Crypto has exploded across India, but confusion still rules. Tens of millions of Indians now trade Bitcoin, Ethereum, and a wave of altcoins — yet the same question keeps popping up in Google searches, Reddit threads, and WhatsApp groups: is cryptocurrency legal in India? The short answer is yes, with caveats. The longer answer? That's where things get interesting.
The Current Legal Landscape: No Ban, But Plenty of Red Tape
India has never enacted an outright ban on cryptocurrency. Despite early rumors in 2018 that crypto would be outlawed, the Reserve Bank of India (RBI) circular banning banks from servicing crypto businesses was struck down by the Supreme Court in March 2020. That landmark ruling effectively legalized the right to own, buy, and sell digital assets in India.
However, "legal" doesn't mean "unregulated." Crypto is recognized as a virtual digital asset (VDA) under Indian law, but it is explicitly not legal tender. The government has repeatedly warned that the rupee remains the only official currency, and any move toward a central bank digital currency (CBDC) will not change that distinction.
What this means in practice:
- You can legally buy, sell, hold, and trade crypto
- You cannot use Bitcoin or Ethereum to pay for goods in most retail settings
- Exchanges must register with the Financial Intelligence Unit (FIU-IND)
- Crypto gains are taxed like no other asset class
India's Crypto Tax Rules Are Brutal — By Design
If legality is the headline, taxation is the fine print nobody wants to read. India introduced one of the world's harshest crypto tax regimes in April 2022, and it has barely softened since.
The 30% Flat Tax
Any income from the transfer of virtual digital assets is taxed at a flat 30% — plus applicable surcharges and a 4% cess. There are no deductions allowed other than the cost of acquisition. So if you bought an altcoin for ₹50,000 and sold it for ₹2 lakh, your taxable profit is ₹1.5 lakh, taxed at roughly 30.9% effective.
The 1% TDS Trap
Every crypto transaction — yes, every single one — triggers a 1% Tax Deducted at Source (TDS). Buy ₹10,000 worth of Bitcoin, and ₹100 gets deducted automatically. This rule was originally framed to track transactions, but it has crushed liquidity on Indian exchanges and pushed volume offshore.
Losses Can't Offset Gains
Perhaps the cruelest rule: crypto losses cannot be set off against any other income, not even other crypto gains. You can carry the loss forward, but in practice, it sits on your books like a dead asset.
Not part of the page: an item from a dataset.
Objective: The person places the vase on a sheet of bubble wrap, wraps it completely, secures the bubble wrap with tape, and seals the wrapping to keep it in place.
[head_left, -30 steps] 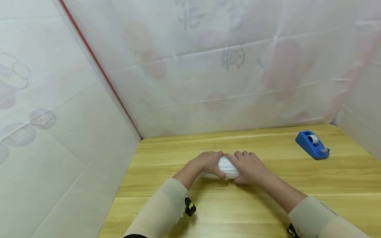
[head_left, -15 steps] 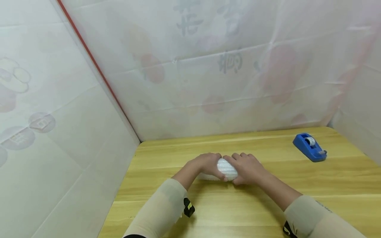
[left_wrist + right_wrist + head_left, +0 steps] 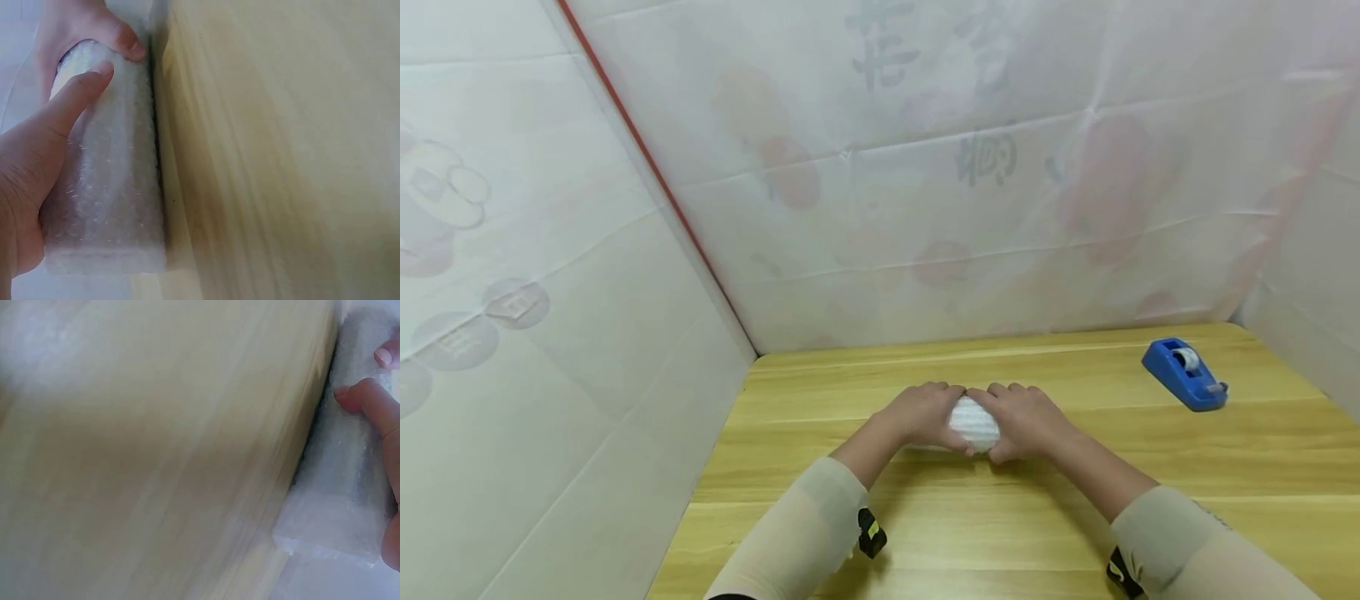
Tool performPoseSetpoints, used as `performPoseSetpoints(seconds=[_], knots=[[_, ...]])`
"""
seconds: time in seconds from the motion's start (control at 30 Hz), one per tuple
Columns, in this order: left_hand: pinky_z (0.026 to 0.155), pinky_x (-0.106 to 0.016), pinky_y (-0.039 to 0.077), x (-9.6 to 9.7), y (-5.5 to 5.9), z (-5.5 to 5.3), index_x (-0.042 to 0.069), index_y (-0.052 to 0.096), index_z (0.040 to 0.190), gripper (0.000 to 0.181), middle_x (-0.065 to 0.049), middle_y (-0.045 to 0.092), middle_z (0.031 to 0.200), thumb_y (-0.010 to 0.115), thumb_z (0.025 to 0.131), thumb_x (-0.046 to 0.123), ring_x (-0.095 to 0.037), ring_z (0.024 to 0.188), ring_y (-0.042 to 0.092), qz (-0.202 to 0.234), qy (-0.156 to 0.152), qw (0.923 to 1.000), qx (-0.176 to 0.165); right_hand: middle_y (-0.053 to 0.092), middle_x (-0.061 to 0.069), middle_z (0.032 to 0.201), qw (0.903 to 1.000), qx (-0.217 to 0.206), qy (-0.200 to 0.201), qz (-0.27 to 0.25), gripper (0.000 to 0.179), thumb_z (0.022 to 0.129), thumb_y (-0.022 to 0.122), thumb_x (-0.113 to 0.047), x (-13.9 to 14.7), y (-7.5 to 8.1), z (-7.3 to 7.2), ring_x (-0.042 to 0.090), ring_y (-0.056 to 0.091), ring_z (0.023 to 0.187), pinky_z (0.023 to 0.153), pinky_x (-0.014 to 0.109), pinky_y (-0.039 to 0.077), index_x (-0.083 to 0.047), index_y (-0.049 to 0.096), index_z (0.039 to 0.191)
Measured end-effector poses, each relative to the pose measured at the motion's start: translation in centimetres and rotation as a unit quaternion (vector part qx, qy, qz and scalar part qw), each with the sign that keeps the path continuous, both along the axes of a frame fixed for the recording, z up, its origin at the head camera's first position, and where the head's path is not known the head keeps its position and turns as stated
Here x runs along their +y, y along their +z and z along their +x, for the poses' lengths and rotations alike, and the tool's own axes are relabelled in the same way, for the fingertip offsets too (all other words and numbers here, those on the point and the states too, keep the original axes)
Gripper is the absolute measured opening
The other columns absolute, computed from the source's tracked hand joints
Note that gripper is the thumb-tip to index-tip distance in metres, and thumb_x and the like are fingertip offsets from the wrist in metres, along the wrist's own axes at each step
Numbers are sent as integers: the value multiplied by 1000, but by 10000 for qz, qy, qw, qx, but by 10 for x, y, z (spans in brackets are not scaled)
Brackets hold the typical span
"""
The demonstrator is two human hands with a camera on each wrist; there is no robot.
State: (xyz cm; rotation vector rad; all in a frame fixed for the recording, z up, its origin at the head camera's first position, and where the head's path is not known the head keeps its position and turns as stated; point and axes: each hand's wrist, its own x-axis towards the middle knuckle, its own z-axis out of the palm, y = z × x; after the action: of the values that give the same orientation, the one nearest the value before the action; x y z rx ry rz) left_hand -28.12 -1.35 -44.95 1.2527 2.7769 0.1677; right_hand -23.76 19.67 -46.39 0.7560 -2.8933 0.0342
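A roll of clear bubble wrap (image 3: pixel 974 423) lies crosswise on the wooden table, its middle showing between my hands in the head view. My left hand (image 3: pixel 925 417) grips it from the left, thumb along the near side and fingers over the far side. From the right, my right hand (image 3: pixel 1026 421) grips it the same way, the two hands nearly meeting at the top. In the left wrist view the bubble wrap (image 3: pixel 115 169) shows a long, bumpy body with a flattened end. The right wrist view shows the other end of the bubble wrap (image 3: pixel 340 506).
A blue tape dispenser (image 3: pixel 1183 375) with a tape roll stands at the back right of the wooden table (image 3: pixel 970 533). Pale printed sheeting (image 3: pixel 880 208) walls in the back and both sides. Black wrist devices (image 3: pixel 871 533) hang under both sleeves.
Both hands keep their grip on the bubble wrap in nearly the same place. The head view has shifted slightly.
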Motion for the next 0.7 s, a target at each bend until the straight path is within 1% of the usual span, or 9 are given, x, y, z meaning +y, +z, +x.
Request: performPoseSetpoints(seconds=[0.07, 0.17, 0.3, 0.47, 0.6, 0.7], knots=[[81, -32, 52, 0, -2, 3, 17, 46, 142, 95, 2, 59, 123, 69, 71, 75, -12, 100, 57, -150, 8, 9993, 330, 62, 3, 109, 9999, -120, -21, -40, 96, 55, 82, -49, 0, 1, -2, 19, 54, 78, 62, 39, 46, -18, 50, 140], [85, -36, 52, 2, -5, 7, 16, 40, 146, 101, 1, 56, 131, 67, 70, 78, -16, 109, 56, -470, 38, 9953, 850, 62, 2, 109, 9992, -370, -68, -129, 97, 55, 81, -46, 0, 3, -3, 18, 54, 78, 62, 38, 46, -17, 50, 141], [89, -41, 52, 4, -9, 12, 15, 37, 147, 106, -1, 53, 135, 66, 69, 80, -20, 116, 56, -689, 103, 9894, 1274, 61, -1, 104, 9964, -778, -140, -312, 96, 54, 81, -43, 2, 3, -8, 15, 52, 75, 59, 34, 42, -18, 50, 141], [92, -43, 51, 4, -15, 12, 15, 38, 145, 101, 0, 53, 134, 68, 71, 76, -21, 118, 55, -558, 199, 9870, 1497, 60, -3, 100, 9928, -1088, -163, -472, 96, 53, 82, -41, 4, 5, -14, 13, 51, 73, 59, 31, 41, -18, 50, 141], [93, -45, 49, 4, -18, 9, 17, 37, 145, 101, 0, 53, 134, 70, 70, 75, -22, 119, 53, -495, 303, 9861, 1558, 60, -3, 99, 9900, -1295, -66, -559, 94, 53, 84, -42, 5, 9, -20, 14, 52, 74, 60, 32, 43, -17, 51, 138], [93, -45, 49, 5, -18, 6, 19, 36, 145, 101, 0, 53, 133, 72, 68, 74, -23, 118, 54, -536, 376, 9856, 1558, 60, -5, 97, 9851, -1564, -5, -711, 89, 54, 86, -40, 4, 12, -25, 14, 52, 75, 61, 33, 43, -18, 53, 133]])
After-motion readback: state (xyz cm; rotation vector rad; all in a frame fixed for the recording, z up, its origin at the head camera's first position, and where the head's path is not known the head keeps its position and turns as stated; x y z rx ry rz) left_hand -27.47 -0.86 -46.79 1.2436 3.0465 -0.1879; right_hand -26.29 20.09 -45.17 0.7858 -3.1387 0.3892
Which Exchanges Can Actually Operate in India?
After the FIU-IND registration requirement kicked in, several major offshore exchanges — including Binance, Kraken, and OKX — either left India or restricted Indian users. Domestic platforms like WazirX, CoinDCX, and ZebPay remained operational and compliant.
The government's approach is clear: crypto isn't banned, but it must be watched, taxed, and contained.
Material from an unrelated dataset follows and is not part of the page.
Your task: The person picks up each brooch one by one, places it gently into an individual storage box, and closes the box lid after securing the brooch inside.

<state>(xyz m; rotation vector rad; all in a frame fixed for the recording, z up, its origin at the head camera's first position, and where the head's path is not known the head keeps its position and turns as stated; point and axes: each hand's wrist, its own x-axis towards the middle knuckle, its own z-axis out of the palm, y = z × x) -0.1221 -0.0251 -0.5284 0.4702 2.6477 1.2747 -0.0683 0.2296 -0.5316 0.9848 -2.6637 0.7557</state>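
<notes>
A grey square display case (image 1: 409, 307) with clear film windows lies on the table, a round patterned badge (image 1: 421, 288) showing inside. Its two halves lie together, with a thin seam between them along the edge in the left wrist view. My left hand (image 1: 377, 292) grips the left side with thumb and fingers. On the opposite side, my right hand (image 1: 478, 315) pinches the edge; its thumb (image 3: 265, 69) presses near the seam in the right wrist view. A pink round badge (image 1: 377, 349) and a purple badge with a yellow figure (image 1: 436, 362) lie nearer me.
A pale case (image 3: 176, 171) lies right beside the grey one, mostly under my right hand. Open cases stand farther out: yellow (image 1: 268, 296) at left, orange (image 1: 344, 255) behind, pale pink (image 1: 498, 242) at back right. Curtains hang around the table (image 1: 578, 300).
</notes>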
To stay on the right side of the law, Indian investors should stick to:
- FIU-registered Indian exchanges
- Platforms that file TDS properly and issue Form 16A-equivalent statements
- Exchanges that comply with the Prevention of Money Laundering Act (PMLA)
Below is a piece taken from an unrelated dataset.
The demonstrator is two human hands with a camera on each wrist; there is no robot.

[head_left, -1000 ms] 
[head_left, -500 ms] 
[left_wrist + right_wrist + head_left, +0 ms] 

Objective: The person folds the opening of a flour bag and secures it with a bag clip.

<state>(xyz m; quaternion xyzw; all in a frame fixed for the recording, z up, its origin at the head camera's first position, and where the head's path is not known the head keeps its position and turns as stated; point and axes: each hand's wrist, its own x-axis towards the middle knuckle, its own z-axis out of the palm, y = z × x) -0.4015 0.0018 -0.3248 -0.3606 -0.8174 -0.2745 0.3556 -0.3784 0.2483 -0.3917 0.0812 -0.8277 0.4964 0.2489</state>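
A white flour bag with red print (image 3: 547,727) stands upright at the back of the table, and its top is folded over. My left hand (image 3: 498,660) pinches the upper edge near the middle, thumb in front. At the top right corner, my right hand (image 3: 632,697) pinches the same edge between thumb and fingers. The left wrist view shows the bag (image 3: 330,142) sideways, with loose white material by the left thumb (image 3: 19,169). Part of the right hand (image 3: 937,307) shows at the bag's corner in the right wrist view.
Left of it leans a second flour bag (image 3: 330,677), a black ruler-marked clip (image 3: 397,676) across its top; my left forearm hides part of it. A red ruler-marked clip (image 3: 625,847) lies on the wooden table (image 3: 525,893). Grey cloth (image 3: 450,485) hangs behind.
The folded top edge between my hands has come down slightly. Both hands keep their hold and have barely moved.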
What's Still Grey or Risky for Indian Crypto Users
Despite the legal clarity, several areas remain murky. The government has signaled an intent to introduce a dedicated crypto bill, but nothing has been tabled in Parliament. The Securities and Exchange Board of India (SEBI) has been vocal about wanting oversight, while the RBI continues to flag macroeconomic risks.
Other unresolved issues include:
- DeFi and staking rewards — tax treatment is inconsistent and confusing
- NFTs and gaming tokens — unclear whether they fall under VDA rules
- Cross-border transfers — moving crypto to foreign wallets may attract FEMA scrutiny
- Airdrops and forks — valuation and tax event timing remain disputed
Until a comprehensive framework emerges, legal experts generally advise keeping detailed records and consulting a chartered accountant familiar with crypto taxation.
Key Takeaways
So, is cryptocurrency legal in India? Here's the bottom line:
- Yes, owning and trading crypto is legal. The Supreme Court lifted the RBI banking ban in 2020.
- No, it is not legal tender. Only the rupee holds that status.
- Yes, it is heavily taxed. A flat 30% tax plus 1% TDS applies to most transactions.
- Use only FIU-registered exchanges. Offshore platforms carry legal and compliance risk.
- Watch for new legislation. India's crypto rules are evolving — what works today may shift tomorrow.
Crypto in India sits in a strange zone: legal enough to trade, taxed enough to hurt, and watched enough to make regulators nervous. For now, the smart play is simple — stay informed, stay compliant, and don't bet more than you can afford to lose.